The last several months have seen the gold price shoot from 1020 euro up to an all time high of 1375 euro this weekend. Given that last year’s all time high in euros was 1070 and the first six months of 2011 were spent in a trading range of 1000 to 1070 euro this is an extremely strong performance over the summer months. The pattern for metals is periods of strength followed by weakness and vice versa and gold seems to searching for an opportunity to correct at the present time but the constant stream of bad news is preventing any correction from gathering strength. Every time the price has moved down in the last 3 weeks the dips have been met by strong buying of physical product which has driven the bears into hiding…
Silver had a strong start to the year and at the end of April it spiked up to almost 50 dollars an oz. But an increase in Comex margin requirements forced short term momentum traders to liquidate their positions and the price fell very sharply from just under 50 dollars to the low 30’s by early May. This popped the speculative element to the silver market very sharply and left long term investors to support the price and drive it forward.
Interestingly, while gold has moved forward strongly since then over the summer period, investors seem to have ignored silver as a monetary metal and focused on its industrial applications, and with economies across the world showing signs of slowdown or ‘double dipping’ into recession, this has meant a very stagnant silver price driving out the gold silver ratio once again to nearly 45 (spot gold 1344 vs spot silver 30.05) having dipped below 40 earlier this year. The 17 to 1 historical average still seems some way off at this point but this would certainly encourage us as to the likely out-performance of silver over the next several months.
While metals and US treasuries continue to perform strongly, currencies such as the euro and dollar and housing in Ireland are still slumping. Housing remains in the midst of a powerful deflationary trend and, with Irish banks in such poor shape this downward trajectory is set to continue for the next several years. Some great bargains are certain to emerge in this sector over the next 3 to 5 years but until the banks balance sheets are repaired there will be no possibility of arresting the slide in prices. Metals investors should be in strong positions here as they continue to make gains against the euro while the housing weakens even in euro terms. Those who have taken big positions in the metals markets will be able to go into property as cash buyers when they judge the time to be right.
The Swiss franc has been seen as a third ‘safe haven’ alongside gold and treasuries in a turbulent market. But in the last week the Swiss have announced moves to weaken their currency so as to protect their own export markets. While the S&P downgrade for US debt has tarnished treasuries somewhat, most investors and savers have simply ignored this downgrade and piled into treasuries as equity markets have come under pressure. This is a bad move. While many commentators are pointing to metals as a ‘bubble’ very few are highlighting the ‘bubble’ type behaviour evident in US treasuries at the present time. The US national debt continues to rise and the increase in the debt ceiling over the summer was a negative for treasuries, not the positive that most analysts seem to think. The reason for this should be obvious – why does the UScontinually need to raise its debt ceiling if it is in control of its debt and in a good position to repay the money it owes its bondholders? Think of it like this – if a family has maxed out its credit card bills and then to avoid defaulting on its payments it simply increases its credit limits on those cards does this represent any type of solution? And where will this lead? Default becomes inevitable whether for the individual or a nation, although the latter does have a printing press so the default can be outright or by stealth.
In summary this is a market where bad economic news, high debt levels and poor leadership are sending investors in search of safe havens. Three of the main havens have been the Swiss franc, gold and treasuries. But two of the three have significant issues at this time with treasuries likely to be the worst option.

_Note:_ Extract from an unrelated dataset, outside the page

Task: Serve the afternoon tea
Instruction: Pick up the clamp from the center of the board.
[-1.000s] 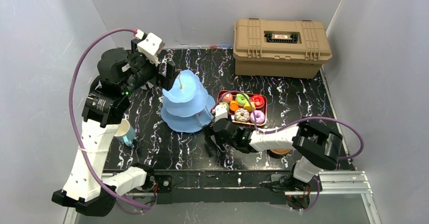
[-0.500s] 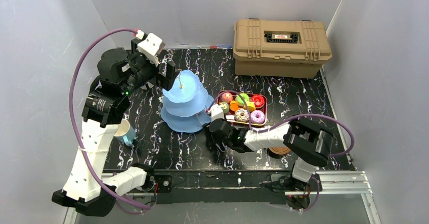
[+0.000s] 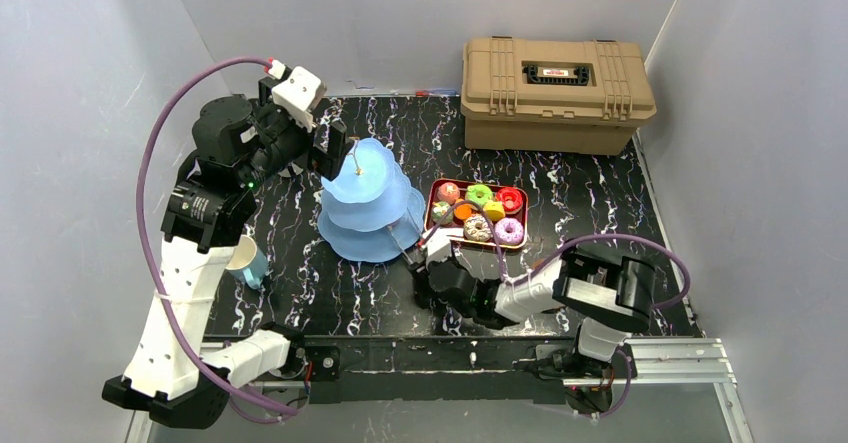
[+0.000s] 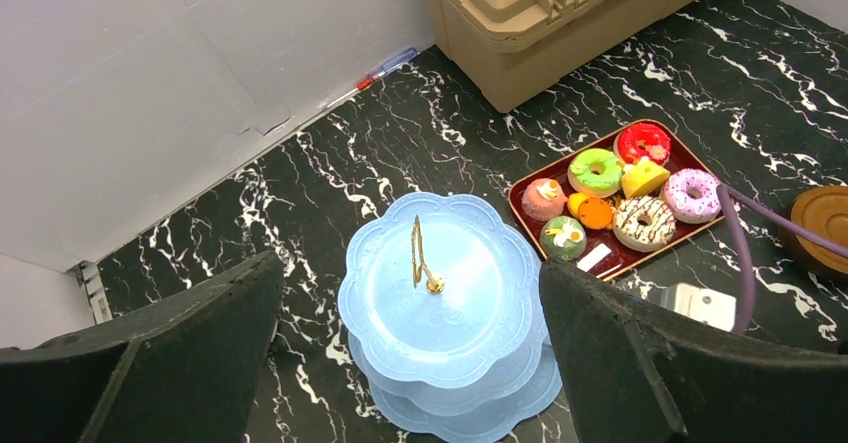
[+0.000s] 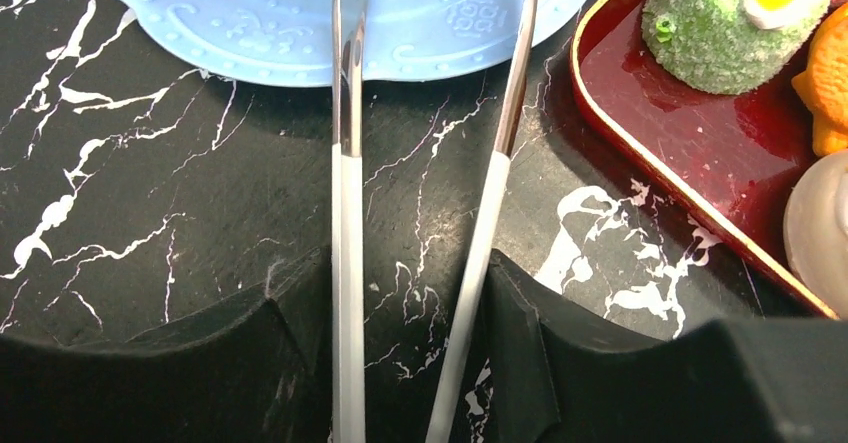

The Swiss franc actually has many attractive aspects as a haven but these are likely to outweighed by a government determined to weaken its currency as paper money gets caught in a race to the bottom. This is a scenario reminiscent of the currency wars in the 1930’s. In this developing situation, if treasuries were to weaken suddenly or more downgrades of US debt were to occur, the upside for gold is likely to be significant, or perhaps explosive. The same argument applies with even more force for silver as it remains highly affordable for all budgets at the present time.